__Task statement__
The response must consist of the lines below from the one with "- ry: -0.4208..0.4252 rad" through the one with "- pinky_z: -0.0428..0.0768", exactly as they appear and with both ends kept.

Records excerpted from a collection
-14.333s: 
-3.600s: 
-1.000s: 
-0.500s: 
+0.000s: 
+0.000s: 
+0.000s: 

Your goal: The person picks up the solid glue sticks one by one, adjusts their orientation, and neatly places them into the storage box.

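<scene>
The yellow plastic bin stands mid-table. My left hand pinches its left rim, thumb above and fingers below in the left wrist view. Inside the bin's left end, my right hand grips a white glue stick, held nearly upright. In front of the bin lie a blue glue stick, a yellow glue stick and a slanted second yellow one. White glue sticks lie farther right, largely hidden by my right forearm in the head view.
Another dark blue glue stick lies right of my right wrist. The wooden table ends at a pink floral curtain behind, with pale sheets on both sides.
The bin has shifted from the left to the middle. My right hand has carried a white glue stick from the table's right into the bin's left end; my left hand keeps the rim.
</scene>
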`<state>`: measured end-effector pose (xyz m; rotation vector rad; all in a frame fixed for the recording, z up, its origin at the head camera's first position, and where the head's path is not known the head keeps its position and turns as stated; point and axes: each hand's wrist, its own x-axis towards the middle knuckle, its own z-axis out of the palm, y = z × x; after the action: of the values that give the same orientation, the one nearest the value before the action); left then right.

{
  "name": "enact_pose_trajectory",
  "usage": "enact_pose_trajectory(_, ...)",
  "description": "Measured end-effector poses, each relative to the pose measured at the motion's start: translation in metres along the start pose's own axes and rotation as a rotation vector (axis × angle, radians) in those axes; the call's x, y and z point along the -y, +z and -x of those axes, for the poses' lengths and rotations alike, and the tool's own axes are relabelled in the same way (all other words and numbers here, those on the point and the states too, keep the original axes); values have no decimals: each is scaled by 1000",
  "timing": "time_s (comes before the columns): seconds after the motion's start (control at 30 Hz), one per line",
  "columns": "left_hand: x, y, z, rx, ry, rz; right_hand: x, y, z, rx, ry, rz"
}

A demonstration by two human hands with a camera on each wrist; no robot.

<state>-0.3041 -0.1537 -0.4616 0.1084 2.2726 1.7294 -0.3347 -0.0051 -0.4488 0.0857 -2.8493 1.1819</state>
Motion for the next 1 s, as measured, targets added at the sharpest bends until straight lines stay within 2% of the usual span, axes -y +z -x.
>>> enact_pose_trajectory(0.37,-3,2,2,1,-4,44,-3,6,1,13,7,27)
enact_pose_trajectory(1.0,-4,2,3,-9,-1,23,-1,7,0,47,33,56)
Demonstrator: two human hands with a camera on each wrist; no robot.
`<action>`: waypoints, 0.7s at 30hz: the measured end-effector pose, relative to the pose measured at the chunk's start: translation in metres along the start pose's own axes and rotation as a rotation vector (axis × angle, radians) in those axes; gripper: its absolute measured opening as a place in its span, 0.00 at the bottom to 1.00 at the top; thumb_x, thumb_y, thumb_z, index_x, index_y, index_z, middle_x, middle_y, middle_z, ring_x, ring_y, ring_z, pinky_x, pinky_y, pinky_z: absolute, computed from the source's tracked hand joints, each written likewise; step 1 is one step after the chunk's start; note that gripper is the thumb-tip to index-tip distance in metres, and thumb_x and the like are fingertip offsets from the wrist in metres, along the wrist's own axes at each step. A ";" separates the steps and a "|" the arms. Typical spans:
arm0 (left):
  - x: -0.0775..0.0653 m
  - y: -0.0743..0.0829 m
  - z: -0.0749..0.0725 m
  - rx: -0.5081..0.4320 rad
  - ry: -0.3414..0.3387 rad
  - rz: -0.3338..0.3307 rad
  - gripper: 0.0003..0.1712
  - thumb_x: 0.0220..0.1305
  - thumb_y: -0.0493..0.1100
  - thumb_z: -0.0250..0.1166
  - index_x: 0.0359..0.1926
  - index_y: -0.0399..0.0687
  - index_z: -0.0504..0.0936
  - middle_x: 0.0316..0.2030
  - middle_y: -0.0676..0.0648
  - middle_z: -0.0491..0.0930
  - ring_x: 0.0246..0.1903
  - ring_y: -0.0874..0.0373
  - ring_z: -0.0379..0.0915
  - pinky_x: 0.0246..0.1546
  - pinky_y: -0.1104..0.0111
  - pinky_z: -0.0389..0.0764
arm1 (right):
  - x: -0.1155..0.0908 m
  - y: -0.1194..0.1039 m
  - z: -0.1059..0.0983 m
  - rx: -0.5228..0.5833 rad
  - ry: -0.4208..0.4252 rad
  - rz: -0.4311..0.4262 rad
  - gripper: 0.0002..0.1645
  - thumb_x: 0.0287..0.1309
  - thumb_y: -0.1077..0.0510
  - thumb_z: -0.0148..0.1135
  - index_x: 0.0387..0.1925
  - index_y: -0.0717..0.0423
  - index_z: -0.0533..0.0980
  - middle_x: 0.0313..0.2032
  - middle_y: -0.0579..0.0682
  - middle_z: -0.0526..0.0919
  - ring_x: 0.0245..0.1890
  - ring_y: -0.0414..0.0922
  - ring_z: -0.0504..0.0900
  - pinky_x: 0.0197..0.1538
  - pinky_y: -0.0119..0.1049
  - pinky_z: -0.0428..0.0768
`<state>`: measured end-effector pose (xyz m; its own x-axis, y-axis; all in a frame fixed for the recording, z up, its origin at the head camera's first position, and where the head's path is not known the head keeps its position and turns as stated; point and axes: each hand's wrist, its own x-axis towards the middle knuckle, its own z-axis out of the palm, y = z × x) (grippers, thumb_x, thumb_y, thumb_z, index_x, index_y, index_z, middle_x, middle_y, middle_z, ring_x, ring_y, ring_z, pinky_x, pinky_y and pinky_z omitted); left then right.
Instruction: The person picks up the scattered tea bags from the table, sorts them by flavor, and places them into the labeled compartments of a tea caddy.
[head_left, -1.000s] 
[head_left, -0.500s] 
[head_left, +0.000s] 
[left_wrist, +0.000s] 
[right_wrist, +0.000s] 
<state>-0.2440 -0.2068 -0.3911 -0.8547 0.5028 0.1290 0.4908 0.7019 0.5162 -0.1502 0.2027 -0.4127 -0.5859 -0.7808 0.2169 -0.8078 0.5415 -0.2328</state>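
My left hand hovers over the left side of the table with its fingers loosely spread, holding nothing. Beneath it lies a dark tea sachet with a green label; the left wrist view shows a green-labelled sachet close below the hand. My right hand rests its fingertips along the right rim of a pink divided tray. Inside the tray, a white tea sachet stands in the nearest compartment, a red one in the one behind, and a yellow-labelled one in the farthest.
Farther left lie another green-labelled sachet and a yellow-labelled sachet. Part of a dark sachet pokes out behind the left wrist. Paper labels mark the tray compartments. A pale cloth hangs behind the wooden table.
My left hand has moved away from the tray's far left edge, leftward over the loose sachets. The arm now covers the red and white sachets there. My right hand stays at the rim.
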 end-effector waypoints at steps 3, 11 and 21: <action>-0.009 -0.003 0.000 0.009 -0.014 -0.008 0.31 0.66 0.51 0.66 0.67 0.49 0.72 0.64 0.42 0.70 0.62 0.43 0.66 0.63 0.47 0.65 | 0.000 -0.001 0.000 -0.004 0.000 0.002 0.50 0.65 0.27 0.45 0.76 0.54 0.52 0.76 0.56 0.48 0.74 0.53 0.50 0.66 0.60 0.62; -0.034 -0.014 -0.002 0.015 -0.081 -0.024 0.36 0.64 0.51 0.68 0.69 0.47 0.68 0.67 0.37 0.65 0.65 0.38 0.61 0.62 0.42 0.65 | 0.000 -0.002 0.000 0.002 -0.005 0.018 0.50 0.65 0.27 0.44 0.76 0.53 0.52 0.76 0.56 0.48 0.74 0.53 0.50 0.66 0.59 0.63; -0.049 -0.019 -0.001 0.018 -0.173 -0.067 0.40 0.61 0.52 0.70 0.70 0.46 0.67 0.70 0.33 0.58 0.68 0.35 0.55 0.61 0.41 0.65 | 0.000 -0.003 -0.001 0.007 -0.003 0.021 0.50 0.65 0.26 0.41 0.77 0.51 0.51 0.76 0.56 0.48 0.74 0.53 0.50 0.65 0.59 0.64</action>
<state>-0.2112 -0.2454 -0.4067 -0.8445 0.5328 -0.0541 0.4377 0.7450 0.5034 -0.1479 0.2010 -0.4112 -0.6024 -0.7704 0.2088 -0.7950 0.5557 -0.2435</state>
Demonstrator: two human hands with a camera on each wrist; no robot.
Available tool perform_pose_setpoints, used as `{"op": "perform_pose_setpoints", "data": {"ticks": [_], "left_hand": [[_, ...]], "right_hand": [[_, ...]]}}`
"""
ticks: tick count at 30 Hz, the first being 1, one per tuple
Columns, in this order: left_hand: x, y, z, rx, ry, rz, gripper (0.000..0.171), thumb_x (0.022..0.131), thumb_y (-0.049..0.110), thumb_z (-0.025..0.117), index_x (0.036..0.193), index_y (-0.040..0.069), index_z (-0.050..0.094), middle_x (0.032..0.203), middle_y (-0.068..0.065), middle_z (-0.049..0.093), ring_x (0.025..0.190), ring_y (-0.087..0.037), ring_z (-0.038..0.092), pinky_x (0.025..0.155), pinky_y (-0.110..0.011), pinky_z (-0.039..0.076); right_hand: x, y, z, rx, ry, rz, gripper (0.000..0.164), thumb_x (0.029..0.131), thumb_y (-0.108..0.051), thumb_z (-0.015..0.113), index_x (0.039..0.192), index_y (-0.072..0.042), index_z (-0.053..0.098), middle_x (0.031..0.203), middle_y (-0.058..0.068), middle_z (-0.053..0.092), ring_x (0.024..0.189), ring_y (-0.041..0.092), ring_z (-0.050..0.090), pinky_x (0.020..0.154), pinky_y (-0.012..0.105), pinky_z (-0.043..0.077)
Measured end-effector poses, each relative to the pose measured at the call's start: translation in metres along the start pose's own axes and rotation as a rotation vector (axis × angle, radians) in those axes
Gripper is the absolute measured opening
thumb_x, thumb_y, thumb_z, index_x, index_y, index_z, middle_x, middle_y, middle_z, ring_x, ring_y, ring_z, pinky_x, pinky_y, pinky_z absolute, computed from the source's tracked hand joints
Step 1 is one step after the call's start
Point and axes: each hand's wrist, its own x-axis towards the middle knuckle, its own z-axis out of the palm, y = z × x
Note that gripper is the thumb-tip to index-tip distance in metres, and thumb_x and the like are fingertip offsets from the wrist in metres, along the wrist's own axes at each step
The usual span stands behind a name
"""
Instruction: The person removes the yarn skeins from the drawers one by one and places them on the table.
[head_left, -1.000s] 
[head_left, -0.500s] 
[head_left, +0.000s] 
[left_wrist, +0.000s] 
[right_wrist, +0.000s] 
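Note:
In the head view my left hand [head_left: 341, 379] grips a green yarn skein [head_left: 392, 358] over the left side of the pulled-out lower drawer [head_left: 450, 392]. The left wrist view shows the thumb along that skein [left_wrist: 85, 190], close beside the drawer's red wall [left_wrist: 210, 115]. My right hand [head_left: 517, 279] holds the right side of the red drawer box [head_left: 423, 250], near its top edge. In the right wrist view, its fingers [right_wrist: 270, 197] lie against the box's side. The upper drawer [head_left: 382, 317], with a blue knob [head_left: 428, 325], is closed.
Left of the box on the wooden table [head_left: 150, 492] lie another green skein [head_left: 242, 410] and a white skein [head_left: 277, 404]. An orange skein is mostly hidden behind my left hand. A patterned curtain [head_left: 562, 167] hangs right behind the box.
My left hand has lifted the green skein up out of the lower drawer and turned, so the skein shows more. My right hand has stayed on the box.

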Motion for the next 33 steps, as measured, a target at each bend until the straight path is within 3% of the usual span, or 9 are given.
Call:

__Written solution__
  - ry: -0.4208..0.4252 rad
  - rz: -0.4311..0.4262 rad
  - gripper: 0.0002..0.1645
  - thumb_x: 0.0287..0.1309
  - thumb_y: -0.1077..0.0510
  - thumb_z: -0.0148..0.1135
  - index_x: 0.0387..0.1925
  - index_y: -0.0717..0.0423
  - index_z: -0.0533..0.0980
  - middle_x: 0.0313..0.2032
  - middle_y: -0.0579..0.0682
  - middle_z: -0.0526..0.0919
  - ring_x: 0.0245..0.1890
  - ring_y: -0.0414..0.0922
  - ring_z: -0.0504..0.0900
  - pinky_x: 0.0197..0.1538
  - pinky_y: -0.0119..0.1049
  - pinky_z: -0.0428..0.0768

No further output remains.